Purification and characterization of chitinase from pupae of Pieris rapae crucivora Boisduval

Chitinase from the extract of pupae of Pieris rapae crucivora Boisduval was purified through the successive steps of CM-Sephadex C-50 ion exchange chromatography and gel filtration chromatography with Sephadex G-150 from crude enzyme extract. Then the active fractions named Chi-A and Chi-B were obtained. The purity of the enzyme increased up to 12.4- and 2.17-fold and the recovery of the enzyme activity were 42.4 and 4.58%, for the fraction Chi-A and Chi-B, respectively.
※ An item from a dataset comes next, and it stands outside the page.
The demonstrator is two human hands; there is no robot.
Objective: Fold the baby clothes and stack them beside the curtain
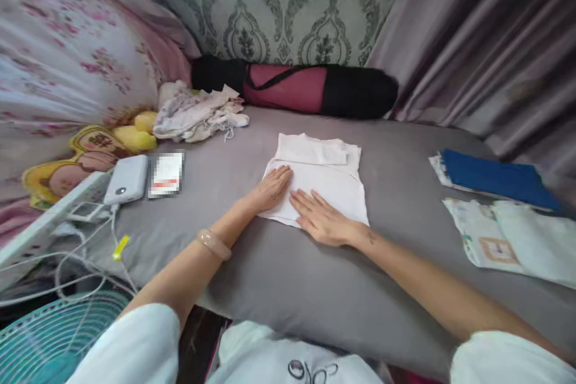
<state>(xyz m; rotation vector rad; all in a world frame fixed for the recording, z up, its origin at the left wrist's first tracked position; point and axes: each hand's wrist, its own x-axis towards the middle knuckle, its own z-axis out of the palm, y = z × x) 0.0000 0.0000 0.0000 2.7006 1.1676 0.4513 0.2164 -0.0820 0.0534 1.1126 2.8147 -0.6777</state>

The homogeneity and molecular weight of isolated Chi-A were evaluated by SDS-PAGE. The homogeneity of Chi-A was confirmed as a single band on SDS-PAGE and the molecular weight was estimated to be 48,000. The purified Chi-A had an optimal pH of 5.0 for the hydrolysis reaction when glycol chitin was used as a substrate. Chi-A was stable in the pH range of 4.0-8.0 and retained its 70% activity at 310 K. The chitinase from pupae of Pieris rapae crucivora Boisduval exhibited typical Michaelis-Menten type kinetics. The kinetic parameters for the hydrolysis reaction with glycol chitin by Chi-A were determined to be 1.43 x 10(-2) kg/(m(3).h) as V-max and 23.9 kg/m(3) as K-m at 310 K. We also found that Chi-A revealed a chitin synthase activity. A large amount of N-acetylchitopentaose was efficiently formed by the transglycosylation from N-acetylglucosamine with Chi-A.